[Your goal] The answer must consist of every line below that contains the word "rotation".

[Data extracts]
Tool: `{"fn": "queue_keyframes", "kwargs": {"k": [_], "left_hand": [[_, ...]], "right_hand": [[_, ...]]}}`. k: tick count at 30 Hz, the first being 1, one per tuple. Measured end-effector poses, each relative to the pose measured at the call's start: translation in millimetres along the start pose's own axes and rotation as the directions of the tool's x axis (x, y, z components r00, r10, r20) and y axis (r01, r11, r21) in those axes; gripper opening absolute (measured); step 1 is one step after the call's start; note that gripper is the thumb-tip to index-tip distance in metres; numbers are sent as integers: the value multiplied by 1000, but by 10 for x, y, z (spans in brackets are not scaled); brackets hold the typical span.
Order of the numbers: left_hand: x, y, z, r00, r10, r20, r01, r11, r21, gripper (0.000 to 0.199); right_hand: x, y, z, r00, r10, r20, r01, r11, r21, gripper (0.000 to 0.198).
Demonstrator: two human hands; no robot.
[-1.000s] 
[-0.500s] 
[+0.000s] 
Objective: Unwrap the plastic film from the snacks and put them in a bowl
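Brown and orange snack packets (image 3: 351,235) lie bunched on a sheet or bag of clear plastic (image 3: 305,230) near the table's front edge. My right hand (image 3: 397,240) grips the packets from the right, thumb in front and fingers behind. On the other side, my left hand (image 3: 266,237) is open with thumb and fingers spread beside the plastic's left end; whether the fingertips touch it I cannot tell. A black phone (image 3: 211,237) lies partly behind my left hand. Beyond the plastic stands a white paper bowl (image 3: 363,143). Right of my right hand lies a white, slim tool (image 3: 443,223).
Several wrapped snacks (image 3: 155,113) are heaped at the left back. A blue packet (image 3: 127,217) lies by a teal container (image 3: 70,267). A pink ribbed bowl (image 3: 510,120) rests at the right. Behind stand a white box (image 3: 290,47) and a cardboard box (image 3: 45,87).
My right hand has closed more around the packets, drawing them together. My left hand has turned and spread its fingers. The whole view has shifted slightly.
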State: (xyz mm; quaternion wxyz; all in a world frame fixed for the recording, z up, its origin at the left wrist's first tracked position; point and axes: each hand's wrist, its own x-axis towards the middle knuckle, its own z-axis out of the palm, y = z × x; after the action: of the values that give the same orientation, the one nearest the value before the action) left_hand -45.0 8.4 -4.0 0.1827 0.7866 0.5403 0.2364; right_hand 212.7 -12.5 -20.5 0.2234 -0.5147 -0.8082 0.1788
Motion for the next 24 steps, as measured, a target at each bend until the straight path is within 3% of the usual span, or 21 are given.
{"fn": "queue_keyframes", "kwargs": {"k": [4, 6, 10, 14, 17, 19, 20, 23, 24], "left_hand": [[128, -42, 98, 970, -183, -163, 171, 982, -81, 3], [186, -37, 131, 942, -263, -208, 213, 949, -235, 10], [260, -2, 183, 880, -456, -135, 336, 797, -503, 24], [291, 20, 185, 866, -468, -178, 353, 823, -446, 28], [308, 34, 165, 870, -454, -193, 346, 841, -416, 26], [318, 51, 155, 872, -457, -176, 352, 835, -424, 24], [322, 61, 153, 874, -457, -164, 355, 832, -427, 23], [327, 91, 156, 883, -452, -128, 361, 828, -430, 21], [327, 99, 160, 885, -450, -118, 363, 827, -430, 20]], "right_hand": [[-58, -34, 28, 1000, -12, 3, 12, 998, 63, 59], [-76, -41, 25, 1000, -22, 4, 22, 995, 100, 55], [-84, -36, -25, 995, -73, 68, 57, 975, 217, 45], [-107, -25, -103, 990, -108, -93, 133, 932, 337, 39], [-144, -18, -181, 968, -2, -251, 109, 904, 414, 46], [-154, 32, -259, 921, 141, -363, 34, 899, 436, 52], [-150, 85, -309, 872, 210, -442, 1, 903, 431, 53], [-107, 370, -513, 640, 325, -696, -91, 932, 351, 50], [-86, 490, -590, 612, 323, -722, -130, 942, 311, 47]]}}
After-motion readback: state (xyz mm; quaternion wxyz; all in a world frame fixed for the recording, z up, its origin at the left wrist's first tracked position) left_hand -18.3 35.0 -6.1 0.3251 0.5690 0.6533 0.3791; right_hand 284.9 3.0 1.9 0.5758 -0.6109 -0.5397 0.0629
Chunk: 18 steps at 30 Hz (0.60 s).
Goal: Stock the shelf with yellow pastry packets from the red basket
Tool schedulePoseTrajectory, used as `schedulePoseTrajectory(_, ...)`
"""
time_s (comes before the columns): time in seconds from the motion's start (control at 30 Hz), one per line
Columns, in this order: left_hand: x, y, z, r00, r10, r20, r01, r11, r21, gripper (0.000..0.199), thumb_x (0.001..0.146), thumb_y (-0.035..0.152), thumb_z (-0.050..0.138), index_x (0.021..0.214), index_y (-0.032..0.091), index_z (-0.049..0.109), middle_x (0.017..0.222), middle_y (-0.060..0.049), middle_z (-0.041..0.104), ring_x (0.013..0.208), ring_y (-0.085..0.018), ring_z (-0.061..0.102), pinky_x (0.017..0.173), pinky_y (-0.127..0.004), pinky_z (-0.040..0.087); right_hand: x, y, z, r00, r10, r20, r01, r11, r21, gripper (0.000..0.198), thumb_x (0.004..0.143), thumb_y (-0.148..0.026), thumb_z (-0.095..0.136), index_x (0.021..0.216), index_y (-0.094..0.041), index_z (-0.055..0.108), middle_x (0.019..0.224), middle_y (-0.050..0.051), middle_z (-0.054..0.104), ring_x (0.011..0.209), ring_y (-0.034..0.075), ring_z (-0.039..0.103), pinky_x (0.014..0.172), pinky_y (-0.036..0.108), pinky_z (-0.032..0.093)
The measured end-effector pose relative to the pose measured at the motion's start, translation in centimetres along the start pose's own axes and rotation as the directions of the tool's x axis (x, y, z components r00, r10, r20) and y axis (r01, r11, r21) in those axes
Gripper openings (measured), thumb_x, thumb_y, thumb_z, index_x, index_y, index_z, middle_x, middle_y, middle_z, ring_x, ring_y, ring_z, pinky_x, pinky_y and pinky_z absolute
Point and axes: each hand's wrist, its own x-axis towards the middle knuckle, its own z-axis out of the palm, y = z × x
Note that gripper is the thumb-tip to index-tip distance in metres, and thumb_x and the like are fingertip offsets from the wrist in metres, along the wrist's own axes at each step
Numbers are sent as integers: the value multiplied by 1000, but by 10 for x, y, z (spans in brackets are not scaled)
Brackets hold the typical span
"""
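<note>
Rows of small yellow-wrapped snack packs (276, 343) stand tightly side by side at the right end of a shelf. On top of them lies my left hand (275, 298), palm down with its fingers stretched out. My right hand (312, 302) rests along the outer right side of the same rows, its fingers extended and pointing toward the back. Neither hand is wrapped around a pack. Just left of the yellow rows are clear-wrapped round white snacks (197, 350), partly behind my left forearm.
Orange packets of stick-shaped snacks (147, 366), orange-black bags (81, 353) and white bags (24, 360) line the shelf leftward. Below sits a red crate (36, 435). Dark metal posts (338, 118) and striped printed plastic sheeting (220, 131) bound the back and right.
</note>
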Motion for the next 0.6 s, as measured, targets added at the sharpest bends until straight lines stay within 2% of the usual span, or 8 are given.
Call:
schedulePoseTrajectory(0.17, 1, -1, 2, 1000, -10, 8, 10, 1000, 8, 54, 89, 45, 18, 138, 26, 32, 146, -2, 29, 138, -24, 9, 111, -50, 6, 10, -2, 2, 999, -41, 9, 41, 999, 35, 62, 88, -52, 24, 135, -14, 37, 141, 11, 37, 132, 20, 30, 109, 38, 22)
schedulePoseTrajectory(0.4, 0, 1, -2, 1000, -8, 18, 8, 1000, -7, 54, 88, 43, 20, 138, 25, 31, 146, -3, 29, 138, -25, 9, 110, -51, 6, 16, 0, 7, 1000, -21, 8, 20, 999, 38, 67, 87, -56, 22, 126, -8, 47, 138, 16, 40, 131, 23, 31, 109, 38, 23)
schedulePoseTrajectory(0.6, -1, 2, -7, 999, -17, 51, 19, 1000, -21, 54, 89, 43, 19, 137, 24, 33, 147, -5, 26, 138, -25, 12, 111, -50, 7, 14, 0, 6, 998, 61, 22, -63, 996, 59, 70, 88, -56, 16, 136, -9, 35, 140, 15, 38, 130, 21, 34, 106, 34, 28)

[Response]
Tool: `{"fn": "queue_keyframes", "kwargs": {"k": [_], "left_hand": [[_, ...]], "right_hand": [[_, ...]]}}`. k: tick count at 30 Hz, the first being 1, one per tuple. Measured end-effector poses, each relative to the pose measured at the call's start: translation in millimetres along the start pose's own axes and rotation as the directions of the tool's x axis (x, y, z components r00, r10, r20) and y axis (r01, r11, r21) in those axes; gripper opening absolute (measured); step 1 is one step after the call's start; note that gripper is the thumb-tip to index-tip distance in metres; numbers are sent as integers: the value multiplied by 1000, but by 10 for x, y, z (spans in brackets are not scaled); brackets hold the typical span.
The measured end-effector pose relative to the pose measured at the motion's start, translation in centimetres along the start pose's own axes and rotation as the directions of the tool's x axis (x, y, z components r00, r10, r20) and y axis (r01, r11, r21) in those axes

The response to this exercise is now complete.